:: Your task ::
From the line that includes "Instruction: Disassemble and" down to the final line of the data below, copy every line exactly and leave the rest out.
═══
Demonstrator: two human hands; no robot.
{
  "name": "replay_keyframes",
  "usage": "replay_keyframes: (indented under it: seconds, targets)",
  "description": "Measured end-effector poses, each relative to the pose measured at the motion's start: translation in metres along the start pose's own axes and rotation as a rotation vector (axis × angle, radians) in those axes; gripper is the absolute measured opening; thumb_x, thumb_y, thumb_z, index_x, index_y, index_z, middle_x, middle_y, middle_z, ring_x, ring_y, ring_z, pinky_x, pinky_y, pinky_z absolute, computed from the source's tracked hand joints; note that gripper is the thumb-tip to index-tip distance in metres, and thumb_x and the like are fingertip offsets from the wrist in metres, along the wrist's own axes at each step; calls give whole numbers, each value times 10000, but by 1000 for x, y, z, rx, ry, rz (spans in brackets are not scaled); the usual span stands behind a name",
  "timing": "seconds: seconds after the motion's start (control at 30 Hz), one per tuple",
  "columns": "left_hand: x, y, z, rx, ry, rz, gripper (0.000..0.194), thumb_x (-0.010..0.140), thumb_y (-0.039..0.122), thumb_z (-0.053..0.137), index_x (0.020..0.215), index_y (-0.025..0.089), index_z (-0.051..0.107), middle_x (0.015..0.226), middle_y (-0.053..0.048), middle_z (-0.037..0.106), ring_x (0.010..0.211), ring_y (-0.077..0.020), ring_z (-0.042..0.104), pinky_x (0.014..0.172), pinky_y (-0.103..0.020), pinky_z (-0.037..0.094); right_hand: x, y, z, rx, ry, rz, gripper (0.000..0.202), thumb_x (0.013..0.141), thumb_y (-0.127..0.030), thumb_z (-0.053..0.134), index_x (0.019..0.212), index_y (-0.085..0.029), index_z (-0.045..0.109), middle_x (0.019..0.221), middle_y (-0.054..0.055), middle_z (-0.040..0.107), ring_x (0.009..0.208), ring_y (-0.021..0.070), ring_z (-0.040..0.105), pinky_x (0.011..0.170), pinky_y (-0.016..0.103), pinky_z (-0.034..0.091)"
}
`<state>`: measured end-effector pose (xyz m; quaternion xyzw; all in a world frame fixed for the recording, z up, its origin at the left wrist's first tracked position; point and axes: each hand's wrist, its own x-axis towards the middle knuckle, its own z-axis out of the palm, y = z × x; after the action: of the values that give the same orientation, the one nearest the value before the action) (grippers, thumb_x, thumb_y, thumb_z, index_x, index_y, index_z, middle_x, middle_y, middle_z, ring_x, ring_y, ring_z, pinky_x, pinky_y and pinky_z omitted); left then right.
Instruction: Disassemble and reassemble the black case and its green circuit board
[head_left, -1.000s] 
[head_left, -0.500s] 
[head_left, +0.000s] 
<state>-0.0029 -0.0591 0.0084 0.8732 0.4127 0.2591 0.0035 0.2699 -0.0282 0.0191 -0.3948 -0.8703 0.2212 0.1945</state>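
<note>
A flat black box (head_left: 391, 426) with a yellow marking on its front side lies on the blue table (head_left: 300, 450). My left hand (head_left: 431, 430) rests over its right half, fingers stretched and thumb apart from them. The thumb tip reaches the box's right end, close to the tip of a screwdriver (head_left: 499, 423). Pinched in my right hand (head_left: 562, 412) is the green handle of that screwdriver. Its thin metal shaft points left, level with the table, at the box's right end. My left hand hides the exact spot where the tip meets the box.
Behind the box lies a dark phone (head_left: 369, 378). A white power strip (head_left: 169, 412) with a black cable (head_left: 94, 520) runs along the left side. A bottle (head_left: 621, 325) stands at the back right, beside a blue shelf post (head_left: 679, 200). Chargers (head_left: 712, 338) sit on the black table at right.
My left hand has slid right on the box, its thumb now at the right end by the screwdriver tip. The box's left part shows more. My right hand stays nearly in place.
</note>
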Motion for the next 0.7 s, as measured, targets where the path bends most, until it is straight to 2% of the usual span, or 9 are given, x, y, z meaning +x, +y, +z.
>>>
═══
:: Completed exercise ::
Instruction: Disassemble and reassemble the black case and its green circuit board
[head_left, -1.000s] 
[head_left, -0.500s] 
[head_left, +0.000s] 
<state>-0.0029 -0.0591 0.0084 0.8732 0.4127 0.2591 0.0035 0.2699 -0.0282 0.0191 -0.3948 -0.8703 0.2212 0.1945</state>
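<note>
A flat black box (head_left: 391, 426) with a yellow marking on its front side lies on the blue table (head_left: 300, 450). My left hand (head_left: 431, 430) rests over its right half, fingers stretched and thumb apart from them. The thumb tip reaches the box's right end, close to the tip of a screwdriver (head_left: 499, 423). Pinched in my right hand (head_left: 562, 412) is the green handle of that screwdriver. Its thin metal shaft points left, level with the table, at the box's right end. My left hand hides the exact spot where the tip meets the box.
Behind the box lies a dark phone (head_left: 369, 378). A white power strip (head_left: 169, 412) with a black cable (head_left: 94, 520) runs along the left side. A bottle (head_left: 621, 325) stands at the back right, beside a blue shelf post (head_left: 679, 200). Chargers (head_left: 712, 338) sit on the black table at right.
My left hand has slid right on the box, its thumb now at the right end by the screwdriver tip. The box's left part shows more. My right hand stays nearly in place.
</note>
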Motion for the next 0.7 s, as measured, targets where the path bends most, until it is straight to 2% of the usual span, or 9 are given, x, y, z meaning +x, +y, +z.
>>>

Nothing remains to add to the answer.